I'm a Jew. I speak and read Hebrew.
Jewish culture finds it fitting that YHWH escapes a definitive pronounciation. Far be it from me to argue with Gentile Christian scholars, but though I spent some of my youth as a JW, I grew up exposed to the language and Hebrew culture.
So for what it is worth: it's not a name. Not really. YHWH is an anti-name, or to be more exact using Hebrew terminology, it's an anti- "handle."
The Hebrew word for "name" is SHEM. The word means "handle," such as found on a suitcase or bucket. In Hebrew culture the bestowing of a name or its use meant you could have some control or a "handle" on the individual. But when Moses asked G-d for his "handle" in Exodus, you will notice that it was not the Tetragrammaton that was used in the reply. G-d merely stated "I am Me," or as Gentile Bibles put it "I Am What I Am."
In plain English this means "I am defined by myself," or even "You can't have a handle on me." God's designation is IS, with the "is" meaning what God is.
Like the Holy of Holies in the Tabernacle and two Temples, the Name of God would always be presented four-square, using four letters. And like the Holy of Holies (and everything else considered holy in Hebrew culture) it's use would be limited and rare. Writing the name is one thing, like constructing the Holy of Holies, but regular access to it would never exist.

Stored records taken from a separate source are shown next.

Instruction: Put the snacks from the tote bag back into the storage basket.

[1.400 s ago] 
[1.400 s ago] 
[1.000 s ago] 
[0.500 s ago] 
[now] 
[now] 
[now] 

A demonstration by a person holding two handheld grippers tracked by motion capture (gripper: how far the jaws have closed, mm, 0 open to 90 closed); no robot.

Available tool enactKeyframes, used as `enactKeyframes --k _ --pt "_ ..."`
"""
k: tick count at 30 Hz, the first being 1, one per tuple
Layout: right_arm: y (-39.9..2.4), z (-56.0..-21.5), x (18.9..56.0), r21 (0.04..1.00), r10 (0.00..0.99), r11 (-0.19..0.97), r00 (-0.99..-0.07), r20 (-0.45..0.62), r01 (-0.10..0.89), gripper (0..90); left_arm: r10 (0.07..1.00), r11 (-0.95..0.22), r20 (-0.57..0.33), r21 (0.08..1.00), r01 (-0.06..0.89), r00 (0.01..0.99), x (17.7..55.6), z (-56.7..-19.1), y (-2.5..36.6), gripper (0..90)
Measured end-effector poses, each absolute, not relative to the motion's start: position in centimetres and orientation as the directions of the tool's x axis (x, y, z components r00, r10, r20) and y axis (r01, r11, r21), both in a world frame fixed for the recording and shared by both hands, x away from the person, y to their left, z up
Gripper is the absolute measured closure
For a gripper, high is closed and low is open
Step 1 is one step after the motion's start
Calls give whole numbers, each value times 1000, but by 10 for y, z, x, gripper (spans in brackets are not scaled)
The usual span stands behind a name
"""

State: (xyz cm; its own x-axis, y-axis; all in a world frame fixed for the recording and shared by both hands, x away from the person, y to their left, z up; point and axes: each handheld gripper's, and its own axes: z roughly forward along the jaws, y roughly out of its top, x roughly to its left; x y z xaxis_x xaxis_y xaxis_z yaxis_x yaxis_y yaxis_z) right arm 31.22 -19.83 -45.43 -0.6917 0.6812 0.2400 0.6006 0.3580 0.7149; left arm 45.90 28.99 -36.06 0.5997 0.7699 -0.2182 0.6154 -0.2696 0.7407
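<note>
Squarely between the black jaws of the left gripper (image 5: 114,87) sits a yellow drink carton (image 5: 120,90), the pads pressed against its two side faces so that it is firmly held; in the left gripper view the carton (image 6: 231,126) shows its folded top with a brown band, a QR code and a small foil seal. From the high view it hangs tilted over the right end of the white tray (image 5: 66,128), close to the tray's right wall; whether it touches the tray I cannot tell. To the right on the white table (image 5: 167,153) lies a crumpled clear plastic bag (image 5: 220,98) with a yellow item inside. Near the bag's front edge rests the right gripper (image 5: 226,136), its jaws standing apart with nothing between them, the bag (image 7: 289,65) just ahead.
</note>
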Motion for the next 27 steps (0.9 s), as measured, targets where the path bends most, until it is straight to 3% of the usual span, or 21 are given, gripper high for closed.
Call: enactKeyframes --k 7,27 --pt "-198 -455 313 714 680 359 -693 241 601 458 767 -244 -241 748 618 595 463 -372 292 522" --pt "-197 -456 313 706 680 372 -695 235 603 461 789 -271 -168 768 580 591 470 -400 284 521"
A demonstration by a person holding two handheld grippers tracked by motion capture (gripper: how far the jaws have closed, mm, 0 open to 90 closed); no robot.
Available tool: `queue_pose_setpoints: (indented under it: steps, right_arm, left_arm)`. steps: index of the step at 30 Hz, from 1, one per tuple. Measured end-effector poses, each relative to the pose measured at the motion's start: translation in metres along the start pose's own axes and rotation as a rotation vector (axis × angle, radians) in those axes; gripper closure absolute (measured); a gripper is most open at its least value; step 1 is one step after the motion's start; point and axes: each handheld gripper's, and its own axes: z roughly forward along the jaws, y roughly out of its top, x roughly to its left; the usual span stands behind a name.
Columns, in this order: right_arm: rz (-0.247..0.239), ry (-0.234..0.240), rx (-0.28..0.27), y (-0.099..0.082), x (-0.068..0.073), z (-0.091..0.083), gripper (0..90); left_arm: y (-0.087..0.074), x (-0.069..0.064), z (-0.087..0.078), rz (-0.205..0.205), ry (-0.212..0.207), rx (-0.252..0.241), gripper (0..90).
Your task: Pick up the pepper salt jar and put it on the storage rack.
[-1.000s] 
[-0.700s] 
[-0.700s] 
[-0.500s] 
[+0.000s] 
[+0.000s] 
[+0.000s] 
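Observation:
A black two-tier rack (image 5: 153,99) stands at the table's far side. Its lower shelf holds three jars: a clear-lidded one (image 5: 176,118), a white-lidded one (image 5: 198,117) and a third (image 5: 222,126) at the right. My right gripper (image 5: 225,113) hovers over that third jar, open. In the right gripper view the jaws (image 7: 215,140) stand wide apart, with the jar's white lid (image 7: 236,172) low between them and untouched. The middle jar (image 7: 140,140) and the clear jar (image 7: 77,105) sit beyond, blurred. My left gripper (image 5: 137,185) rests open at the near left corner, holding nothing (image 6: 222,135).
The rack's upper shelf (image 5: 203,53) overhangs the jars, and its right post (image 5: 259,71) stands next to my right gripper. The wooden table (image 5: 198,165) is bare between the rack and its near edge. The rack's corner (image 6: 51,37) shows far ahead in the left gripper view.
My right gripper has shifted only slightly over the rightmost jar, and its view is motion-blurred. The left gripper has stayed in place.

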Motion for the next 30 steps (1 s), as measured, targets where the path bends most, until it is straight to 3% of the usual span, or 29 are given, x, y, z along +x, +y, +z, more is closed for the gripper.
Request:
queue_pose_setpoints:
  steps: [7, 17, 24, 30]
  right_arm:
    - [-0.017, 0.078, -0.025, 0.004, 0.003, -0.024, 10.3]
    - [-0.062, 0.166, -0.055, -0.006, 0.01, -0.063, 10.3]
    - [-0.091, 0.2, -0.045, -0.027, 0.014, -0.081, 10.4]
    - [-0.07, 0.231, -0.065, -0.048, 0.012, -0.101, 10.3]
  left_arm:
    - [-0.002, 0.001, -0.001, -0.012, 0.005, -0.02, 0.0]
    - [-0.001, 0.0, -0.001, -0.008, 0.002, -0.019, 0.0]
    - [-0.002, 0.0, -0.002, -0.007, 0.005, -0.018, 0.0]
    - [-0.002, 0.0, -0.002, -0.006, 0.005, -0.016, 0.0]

The pronounciation is irrelevant, culturally speaking to Jews and Judaism. Gentiles gave names to their gods and uttered them repeatedly, often in gibberish to make sure they got the pronunciation just right. The heathen believed that if they did not utter the divine name of their pagan gods, the same gods would ignore them--perhaps even if they mispronounced it. If they uttered these divine names, the heathen believed they had a handle on their gods and their pagan gods would in turn have to reply.
In Hebrew culture to use something over and over again makes it common or mundane. To reserve it or separate it from mundane or secular things makes it holy. The Name of the Hebrew G-d was thus separated from the type of use that people of the nations used their deities' names for.
I laugh a little now because the insistence on using and pronouncing the name of a deity is a pagan practice, not one the Jews had. And as we all know the JWs are obsessed with using the Name in the exact fashion as the pagan nations did.